Scale down a deployment by removing specific pods (PodDeletionCost) #2255

ahg-g · 2021-01-12T14:05:49Z

Enhancement Description

One-line enhancement description (can be used as a release note): allow users to decide which pods should be scaled first
Kubernetes Enhancement Proposal: WIP
Discussion Link: Scale down a deployment by removing specific pods kubernetes#45509
Primary contact (assignee): @drbugfinder-work, @ahg-g
Responsible SIGs: sig-apps
Enhancement target (which target equals to which milestone):
- Alpha release target (1.21):
- Beta release target (1.22):
- Stable release target (1.24):
Alpha
- KEP (k/enhancements) update PR(s): https://github.com/kubernetes/enhancements/tree/master/keps/sig-apps/2255-pod-cost
- Code (k/k) update PR(s): Implements pod deletion cost kubernetes#99163
- Docs (k/website) update PR(s): ReplicaSet pod-deletion-cost annotation website#26739
Beta
- KEP (k/enhancements) update PR(s): Promote PodDeletionCost to Beta #2619
- Code (k/k) update PR(s): Graduate PodDeletionCost to Beta kubernetes#101080, Integration test for pod deletion cost feature kubernetes#101003
- Docs (k/website) update(s): PodDeletionCost to Beta website#28417

Please keep this description up to date.
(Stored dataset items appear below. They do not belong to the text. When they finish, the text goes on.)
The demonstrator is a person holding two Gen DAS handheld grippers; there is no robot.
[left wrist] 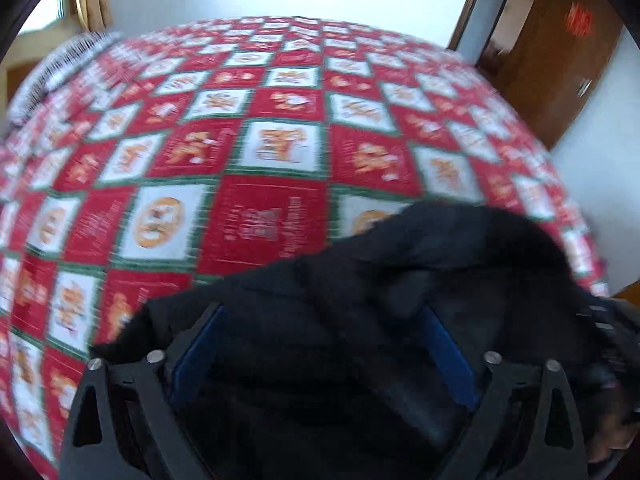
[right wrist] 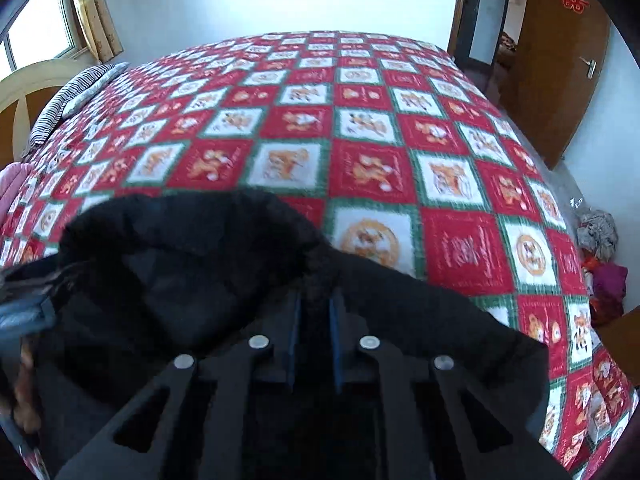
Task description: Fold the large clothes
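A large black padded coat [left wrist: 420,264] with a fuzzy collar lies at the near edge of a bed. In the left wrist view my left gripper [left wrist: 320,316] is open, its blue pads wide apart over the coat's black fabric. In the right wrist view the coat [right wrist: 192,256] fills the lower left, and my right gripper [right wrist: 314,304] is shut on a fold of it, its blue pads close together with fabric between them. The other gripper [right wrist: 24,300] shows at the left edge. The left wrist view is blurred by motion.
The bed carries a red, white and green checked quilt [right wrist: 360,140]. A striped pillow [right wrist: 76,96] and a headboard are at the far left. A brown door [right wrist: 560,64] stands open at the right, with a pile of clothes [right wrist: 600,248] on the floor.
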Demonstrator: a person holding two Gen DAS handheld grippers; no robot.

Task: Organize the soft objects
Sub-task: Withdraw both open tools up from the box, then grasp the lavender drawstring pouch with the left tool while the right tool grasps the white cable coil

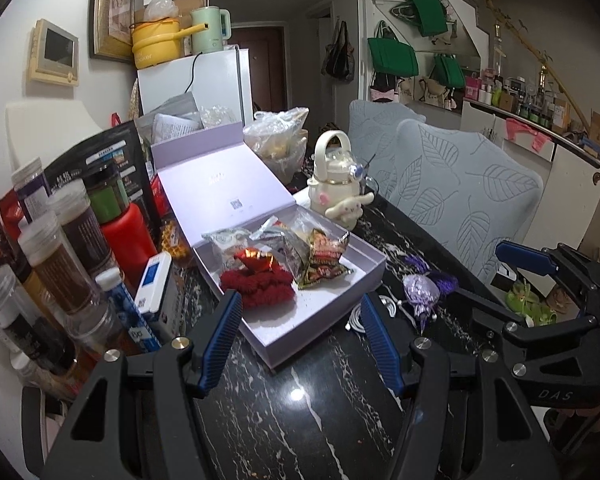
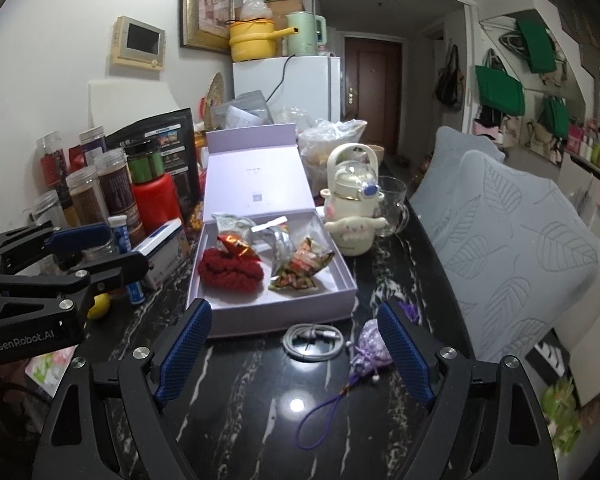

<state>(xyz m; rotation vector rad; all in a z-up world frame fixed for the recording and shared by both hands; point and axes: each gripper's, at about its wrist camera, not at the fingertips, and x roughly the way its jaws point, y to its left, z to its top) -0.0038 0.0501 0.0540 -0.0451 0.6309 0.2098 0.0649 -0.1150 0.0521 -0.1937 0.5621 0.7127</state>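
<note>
Left-wrist view showed the left claw (image 1: 300,336) standing moderately apart with nothing between its pads, poised over the near edge of the lilac box (image 1: 332,308). Just ahead and left of it, inside the box, lay the red knitted scrunchie (image 1: 260,286), with a red foil wrapper on top and snack packets (image 1: 320,260) beside it. Further right, ahead of the right claw (image 2: 296,352), a coiled white cable (image 2: 312,342) rested on the black marble bench (image 2: 260,420), outside the box. The lavender pouch (image 2: 370,350) sat just inside the right pad (image 2: 404,352), apart from it as far as could be seen. That claw gaped wide and empty.

Judging by this, the step in hand was the approach to the pouch, the soft thing left outside the box. The next move would call for lowering the right claw around the pouch's bulb and closing.

The pouch's long axis ran away from the claw, its gathered neck and purple cord (image 2: 324,412) trailing back toward the camera.
</note>
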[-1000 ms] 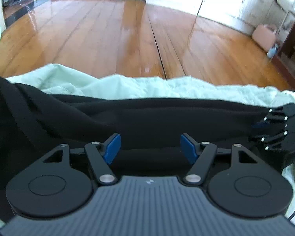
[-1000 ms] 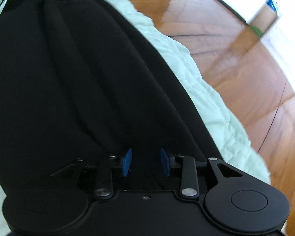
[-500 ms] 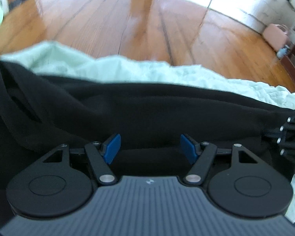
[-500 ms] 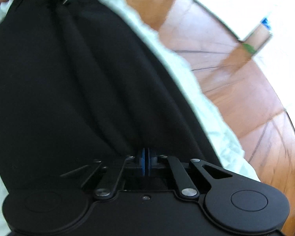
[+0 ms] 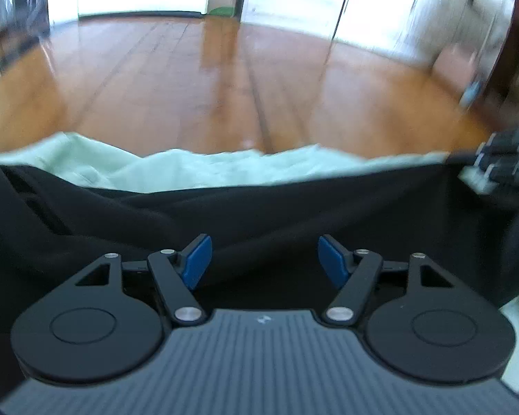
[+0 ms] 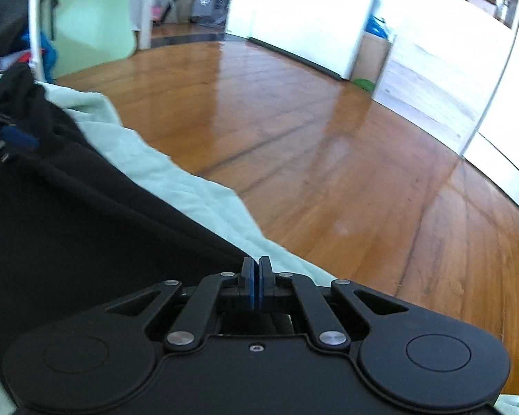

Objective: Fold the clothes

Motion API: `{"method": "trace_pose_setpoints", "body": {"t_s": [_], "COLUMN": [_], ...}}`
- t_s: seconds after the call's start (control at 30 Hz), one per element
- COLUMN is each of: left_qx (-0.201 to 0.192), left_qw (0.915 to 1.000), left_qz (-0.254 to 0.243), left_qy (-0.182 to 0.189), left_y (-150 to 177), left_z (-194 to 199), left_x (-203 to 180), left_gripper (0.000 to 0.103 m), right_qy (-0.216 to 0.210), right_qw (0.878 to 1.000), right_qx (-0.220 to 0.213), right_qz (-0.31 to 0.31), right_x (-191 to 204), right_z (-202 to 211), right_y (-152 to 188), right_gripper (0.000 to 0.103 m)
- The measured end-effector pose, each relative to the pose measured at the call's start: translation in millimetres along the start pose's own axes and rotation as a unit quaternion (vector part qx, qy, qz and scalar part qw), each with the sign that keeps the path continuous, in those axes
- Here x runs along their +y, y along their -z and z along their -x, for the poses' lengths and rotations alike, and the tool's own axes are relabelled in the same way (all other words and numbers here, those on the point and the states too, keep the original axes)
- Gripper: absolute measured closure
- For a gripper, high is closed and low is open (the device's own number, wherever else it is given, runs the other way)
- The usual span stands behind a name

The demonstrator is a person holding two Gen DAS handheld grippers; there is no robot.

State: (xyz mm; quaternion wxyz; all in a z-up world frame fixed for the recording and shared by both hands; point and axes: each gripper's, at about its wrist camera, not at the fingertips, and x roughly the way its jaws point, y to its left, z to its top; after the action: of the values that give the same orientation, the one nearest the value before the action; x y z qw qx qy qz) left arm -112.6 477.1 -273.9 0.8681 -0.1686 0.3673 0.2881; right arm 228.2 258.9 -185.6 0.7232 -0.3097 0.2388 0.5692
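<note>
Looking along the left gripper (image 5: pixel 264 259), a black garment (image 5: pixel 259 218) lies across a pale green quilt (image 5: pixel 197 169), wooden floor (image 5: pixel 225 97) beyond. Its blue pads stand well apart above the cloth, gripping nothing. At the far right the right gripper (image 5: pixel 501 166) shows, blurred, at the garment's edge.

From the right gripper (image 6: pixel 256 285), the garment (image 6: pixel 86 235) fills the lower left over the quilt (image 6: pixel 190 193), floor (image 6: pixel 328 138) ahead. Its pads are pressed together at the cloth's edge; whether fabric is pinched I cannot tell. Both point slantwise down.
</note>
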Motion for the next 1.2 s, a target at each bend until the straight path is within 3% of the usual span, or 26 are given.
{"method": "trace_pose_setpoints", "body": {"t_s": [0.1,0.23,0.33,0.4,0.47,0.57,0.7,0.73,0.77,0.8,0.87,1.0,1.03,1.1,1.2], "left_qx": [-0.004,-0.032,-0.023,-0.009,-0.019,-0.014,0.018,0.027,0.031,0.033,0.021,-0.04,-0.054,-0.071,-0.087], "left_qw": [0.9989,0.9931,0.99,0.982,0.9717,0.968,0.9703,0.9701,0.9657,0.9584,0.9611,0.9706,0.9718,0.9729,0.9733], "left_qz": [0.026,0.104,0.134,0.188,0.235,0.25,0.239,0.239,0.255,0.281,0.27,0.232,0.224,0.215,0.202], "left_qy": [-0.038,-0.043,-0.036,-0.018,0.01,-0.009,-0.032,-0.034,-0.034,-0.033,-0.053,-0.051,-0.051,-0.047,-0.064], "left_y": [1,2,1,-1,0,-3,-13,-14,-14,-12,-12,-16,-18,-22,-27], "left_z": [-4,9,19,23,26,16,-13,-21,-27,-32,-31,0,7,15,18], "left_x": [17,59,79,93,105,113,110,110,113,118,120,120,120,122,127], "left_gripper": [0.035,0.035,0.035,0.035,0.034,0.034,0.025,0.023,0.031,0.043,0.097,0.1,0.101,0.103,0.103], "right_qy": [0.024,0.07,0.082,0.093,0.103,0.098,0.036,0.022,0.014,0.017,0.001,-0.044,-0.051,-0.064,-0.064], "right_qw": [0.999,0.995,0.995,0.995,0.993,0.992,0.998,0.998,0.999,0.998,0.999,0.998,0.996,0.993,0.996], "right_qx": [0.024,0.059,0.045,0.029,0.013,-0.011,-0.027,-0.031,-0.035,-0.042,-0.048,-0.01,0.006,0.033,0.02], "right_qz": [0.009,0.034,0.018,-0.019,-0.057,-0.076,-0.047,-0.04,-0.036,-0.037,-0.018,0.049,0.066,0.091,0.056], "right_x": [15,24,17,3,-10,-9,21,31,42,56,85,129,135,146,137], "right_z": [-15,-23,-13,-7,0,11,9,6,1,-5,-19,-51,-58,-69,-65], "right_y": [11,18,23,28,32,30,11,4,-3,-9,-20,-21,-18,-11,-7], "right_gripper": [0.101,0.103,0.103,0.103,0.103,0.103,0.084,0.058,0.027,0.02,0.021,0.022,0.03,0.033,0.035]}}
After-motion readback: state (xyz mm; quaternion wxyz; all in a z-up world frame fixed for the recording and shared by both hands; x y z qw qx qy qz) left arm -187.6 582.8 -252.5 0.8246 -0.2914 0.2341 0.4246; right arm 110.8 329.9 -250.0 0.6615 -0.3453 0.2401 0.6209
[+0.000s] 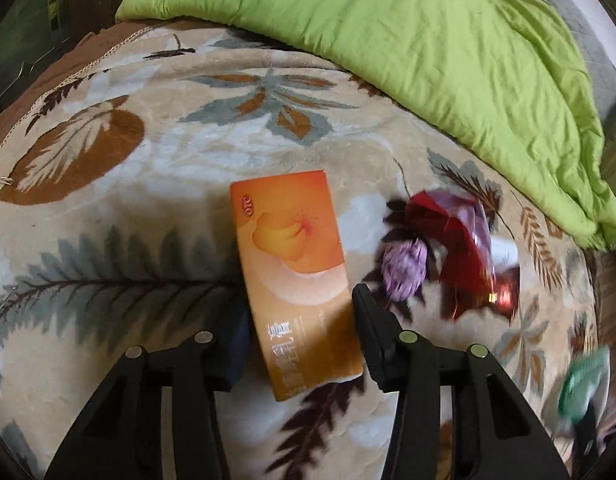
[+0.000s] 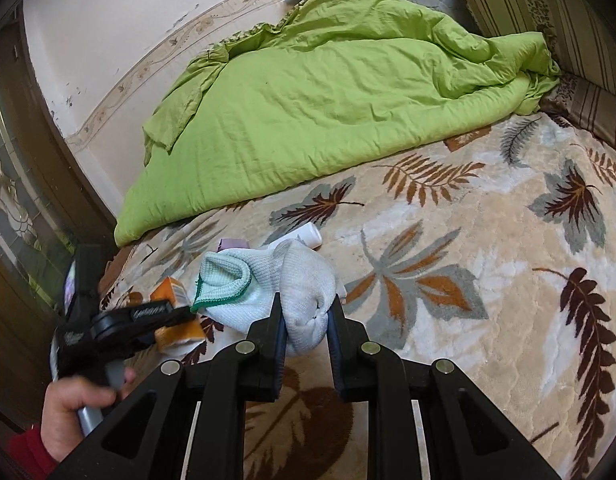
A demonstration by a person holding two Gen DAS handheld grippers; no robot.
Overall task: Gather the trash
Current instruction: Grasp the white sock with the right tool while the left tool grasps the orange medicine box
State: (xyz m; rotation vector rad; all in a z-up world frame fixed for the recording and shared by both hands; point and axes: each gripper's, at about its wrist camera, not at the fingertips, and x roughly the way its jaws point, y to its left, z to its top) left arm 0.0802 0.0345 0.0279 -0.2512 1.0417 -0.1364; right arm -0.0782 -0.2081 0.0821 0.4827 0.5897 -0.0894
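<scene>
The left tool (image 1: 300, 300) straddles the orange box (image 1: 296, 256) on the bed (image 1: 128, 184), spread wide; next it must clench. The right tool (image 2: 306, 312) grips a white sock (image 2: 304, 280).

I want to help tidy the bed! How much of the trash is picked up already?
Nothing looks binned yet. In hand: the right claw pinches a white sock with a green-edged cuff, and the left claw straddles the orange cardboard box. Left on the leaf-patterned blanket: a crumpled red foil wrapper, a purple wrapper and a small white bottle.
</scene>
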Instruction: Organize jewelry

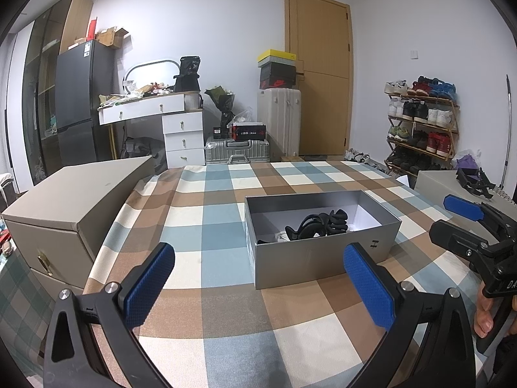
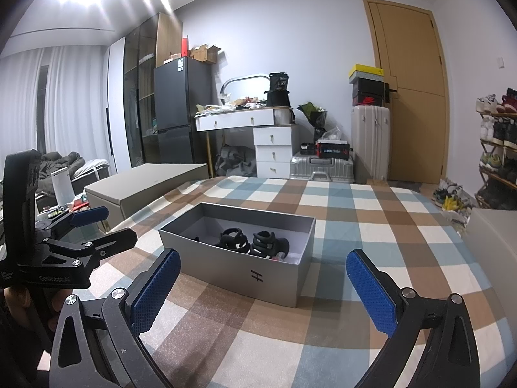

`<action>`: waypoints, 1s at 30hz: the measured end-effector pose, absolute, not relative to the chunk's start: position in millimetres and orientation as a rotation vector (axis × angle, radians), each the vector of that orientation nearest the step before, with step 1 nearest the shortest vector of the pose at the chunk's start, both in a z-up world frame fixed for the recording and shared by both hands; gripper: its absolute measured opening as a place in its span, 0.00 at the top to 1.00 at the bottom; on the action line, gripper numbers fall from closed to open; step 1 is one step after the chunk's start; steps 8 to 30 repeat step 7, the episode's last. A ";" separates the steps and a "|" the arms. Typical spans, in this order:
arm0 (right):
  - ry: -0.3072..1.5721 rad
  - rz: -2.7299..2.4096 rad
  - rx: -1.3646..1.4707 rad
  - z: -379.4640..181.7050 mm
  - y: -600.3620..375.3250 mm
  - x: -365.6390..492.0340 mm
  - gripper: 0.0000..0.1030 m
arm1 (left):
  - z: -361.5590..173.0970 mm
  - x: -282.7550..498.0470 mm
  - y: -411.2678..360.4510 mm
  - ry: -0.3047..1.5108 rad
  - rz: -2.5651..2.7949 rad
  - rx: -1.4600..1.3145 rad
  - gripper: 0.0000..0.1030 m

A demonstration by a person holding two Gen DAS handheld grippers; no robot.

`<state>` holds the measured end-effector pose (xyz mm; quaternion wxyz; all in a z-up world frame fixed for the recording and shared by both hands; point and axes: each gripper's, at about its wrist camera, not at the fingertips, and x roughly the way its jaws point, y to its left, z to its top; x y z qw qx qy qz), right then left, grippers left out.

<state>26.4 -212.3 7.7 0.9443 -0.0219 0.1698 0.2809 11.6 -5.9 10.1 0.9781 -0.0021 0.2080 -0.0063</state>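
Note:
An open grey box (image 1: 320, 258) sits on the checkered tablecloth (image 1: 226, 307); it also shows in the right wrist view (image 2: 258, 278). Inside lie black hair claw clips (image 1: 320, 224) (image 2: 255, 242) and a small pale item. My left gripper (image 1: 258, 286) is open and empty, held in front of the box's near left side. My right gripper (image 2: 263, 286) is open and empty, in front of the box's near wall. Each gripper shows at the edge of the other's view: the right gripper (image 1: 465, 208), the left gripper (image 2: 90, 215).
A large beige box (image 1: 71, 207) with a gold latch stands at the table's left. Another grey box (image 1: 465, 187) with a black object on it stands at the right. Behind are a dresser, suitcases, a door and a shoe rack (image 1: 420, 126).

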 end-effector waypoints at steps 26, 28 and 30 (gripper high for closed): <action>0.346 0.572 -0.044 7.2 -212.8 26.3 0.00 | 9.7 10.2 -5.6 0.416 -0.013 -0.012 0.01; 0.346 0.572 -0.044 7.2 -212.8 26.3 0.00 | 9.7 10.2 -5.6 0.416 -0.013 -0.012 0.01; 0.346 0.572 -0.044 7.2 -212.8 26.3 0.00 | 9.7 10.2 -5.6 0.416 -0.013 -0.012 0.01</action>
This will help the Enhancement Team to track the evolution of the enhancement efficiently.

The text was updated successfully, but these errors were encountered:

ahg-g · 2021-01-12T14:06:09Z

/sig apps

ahg-g · 2021-02-03T23:31:14Z

@annajung @JamesLaverack james, you mentioned in the sig-apps slack channel that this enhancement is at risk, can you clarify why? it meets the criteria.

JamesLaverack · 2021-02-04T01:06:15Z

@ahg-g Just to follow up here too, we discussed in Slack and this was due to a delay in reviewing. We've now marked this as "Tracked" on the enhancements spreadsheet for 1.21.

Thank you for getting back to us. :)

JamesLaverack · 2021-02-19T23:53:07Z

Hi @ahg-g,

Since your Enhancement is scheduled to be in 1.21, please keep in mind the important upcoming dates:

Tuesday, March 9th: Week 9 — Code Freeze
Tuesday, March 16th: Week 10 — Docs Placeholder PR deadline
- If this enhancement requires new docs or modification to existing docs, please follow the steps in the Open a placeholder PR doc to open a PR against k/website repo.

As a reminder, please link all of your k/k PR(s) and k/website PR(s) to this issue so we can track them.

Thanks!

ahg-g · 2021-02-26T20:42:59Z

Hi @ahg-g,

Since your Enhancement is scheduled to be in 1.21, please keep in mind the important upcoming dates:

Tuesday, March 9th: Week 9 — Code Freeze

Tuesday, March 16th: Week 10 — Docs Placeholder PR deadline

If this enhancement requires new docs or modification to existing docs, please follow the steps in the Open a placeholder PR doc to open a PR against k/website repo.

As a reminder, please link all of your k/k PR(s) and k/website PR(s) to this issue so we can track them.

Thanks!

done.

JamesLaverack · 2021-03-02T11:29:27Z

Hi @ahg-g

Enhancements team is currently tracking the following PRs

Implements pod deletion cost kubernetes#99163

As this PR is merged, can we mark this enhancement complete for code freeze or do you have other PR(s) that are being worked on as part of the release?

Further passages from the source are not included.